The documentation: https://documentation.sas.com/?docsetId=gridref&docsetTarget=p02b7o2r85b0kon1rnsq2orm53f5.htm&docset...

 

However, as far as I can see, the sample script can not identify/store the PID of the child process itself, see piece of code in bold letters (the Object Spawner in this case), when running the start script, I would say it is identifying the "nohup" PID …. which of course makes the rest of the script to fail miserably, as example, when running it with the status parameter.

 

The bash scripting is used indeed in the standard/best practice way. I googled it and indeed it seems the general recommendation, but it is clear that something fails. 

 

Can anyone help me to identify the required changes to the script?

 

PS. I also tried without this sample script, just trying to use the sh script from the ObjectSpawner (or the WIP database), but I am not getting better results, but worse.

 

Thank you in advance!

 

 

 

#!/bin/sh
##************************************************************
##
## Example script to handle a service
##
##************************************************************

action=$1

name="sas_obj_spwn_utf8_ha_svc"
script=`basename "$0"`
now=`date +%Y-%m-%d@%H:%M:%S`
command="/opt/sas/comp/sasconfig/Lev1/ObjectSpawnerUTF8/ObjectSpawner.sh start"
thisHost=`hostname`
log_filename="/tmp/sas/swo/${name}.${thisHost}.log"
pid_filename="/tmp/sas/swo/${name}.${thisHost}.pid"
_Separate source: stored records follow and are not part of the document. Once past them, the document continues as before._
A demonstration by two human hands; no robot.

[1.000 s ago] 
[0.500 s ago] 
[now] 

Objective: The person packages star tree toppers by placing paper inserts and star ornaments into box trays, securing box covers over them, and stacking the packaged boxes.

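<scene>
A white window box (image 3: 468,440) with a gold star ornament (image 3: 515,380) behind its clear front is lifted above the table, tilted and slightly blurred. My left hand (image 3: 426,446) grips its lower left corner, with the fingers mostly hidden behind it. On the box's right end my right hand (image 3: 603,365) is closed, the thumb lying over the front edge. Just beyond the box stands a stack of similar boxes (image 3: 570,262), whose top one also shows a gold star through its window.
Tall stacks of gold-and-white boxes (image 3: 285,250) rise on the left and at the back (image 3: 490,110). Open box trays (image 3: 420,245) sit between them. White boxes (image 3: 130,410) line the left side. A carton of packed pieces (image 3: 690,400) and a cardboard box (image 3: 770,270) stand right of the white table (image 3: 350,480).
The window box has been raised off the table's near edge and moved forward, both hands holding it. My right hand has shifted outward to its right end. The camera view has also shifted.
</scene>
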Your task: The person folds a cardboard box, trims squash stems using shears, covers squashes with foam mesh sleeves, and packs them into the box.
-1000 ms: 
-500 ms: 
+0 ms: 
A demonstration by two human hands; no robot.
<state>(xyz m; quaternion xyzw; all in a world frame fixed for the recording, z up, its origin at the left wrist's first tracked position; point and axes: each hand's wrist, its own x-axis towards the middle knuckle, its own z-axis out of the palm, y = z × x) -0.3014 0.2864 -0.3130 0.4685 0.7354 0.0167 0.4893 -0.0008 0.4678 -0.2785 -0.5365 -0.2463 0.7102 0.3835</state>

##************************************************************
##
## Define the functions to be used
##
##************************************************************

##**********************************************************
## Start the Service
##**********************************************************
start_service()
{
  if [ -f $pid_filename ]; then
     pid=`cat $pid_filename`
     kill -0 $pid > /dev/null 2>&1
     if [ $? -eq 0 ]; then
        echo "${now} ${script}: Service ${name} (pid $pid) is already running"
        exit 0
     fi
     rm $pid_filename
  fi
  nohup $command > $log_filename 2>&1 &
  pid=$!
  echo $pid > $pid_filename
  echo "${now} ${script}: Service ${name} (pid $pid) is started"
}

##**********************************************************
## Stop the Service
##**********************************************************
stop_service()
{
  if [ -f $pid_filename ]; then
    pid=`cat $pid_filename`
    kill $pid > /dev/null 2>&1
    if [ $? -ne 0 ]; then
      echo "${now} ${script}: Service ${name} (pid $pid) could not be stopped"
    else
      echo "${now} ${script}: Service ${name} (pid $pid) has been stopped"
      rm $pid_filename
    fi
  else
    echo "${now} ${script}: Service ${name} is stopped"
    exit 1
  fi
}

##**********************************************************
## Get the Service's status
##
##   status = 0, everything is OK
##   status < 0, temp error, retry 5 times before restarting
##   status > 0, error, try restarting
##**********************************************************
get_service_status()
{
  if [ -f $pid_filename ]; then
    pid=`cat $pid_filename`
    kill -0 $pid > /dev/null 2>&1
    if [ $? -ne 0 ]; then
      echo "${now} ${script}: Service ${name} (pid $pid) is stopped"
      exit 1
    else
      echo "${now} ${script}: Service ${name} (pid $pid) is running"
      exit 0
    fi
  else
    echo "${now} ${script}: Service ${name} is assumed to be stopped"
    exit 1
  fi
}




##************************************************************
##
## Perform the requested action
##
##************************************************************
case $action in

  ##**********************************************************
  ## Start the Service
  ##**********************************************************
  start | -start)
    start_service
    ;;

  ##**********************************************************
  ## Stop the Service
  ##**********************************************************
  stop | -stop)
    stop_service
    ;;

  ##**********************************************************
  ## Get the service's status
  ##**********************************************************
  status | -status)
    get_service_status
    ;;

  ##**********************************************************
  ## Restart the service
  ##**********************************************************
  restart | -restart)
    echo "${now} ${script}: Service ${name} is being restarted"
    stop_service
    sleep 1
    start_service
    ;;

  ##**********************************************************
  ## Unknown option
  ##**********************************************************
  *)
    echo "Invalid option \"$1\""
    echo "Usage: $SCRIPT {-}{start|stop|status|restart}"
    exit 1
esac

exit 0

 

 

 

1 ACCEPTED SOLUTION

Accepted Solutions
JuanS_OCS
Azurite | Level 17

Hi @doug_sas , everyone,

 

an update and good news. I managed to get this working for one ObjectSpawner. 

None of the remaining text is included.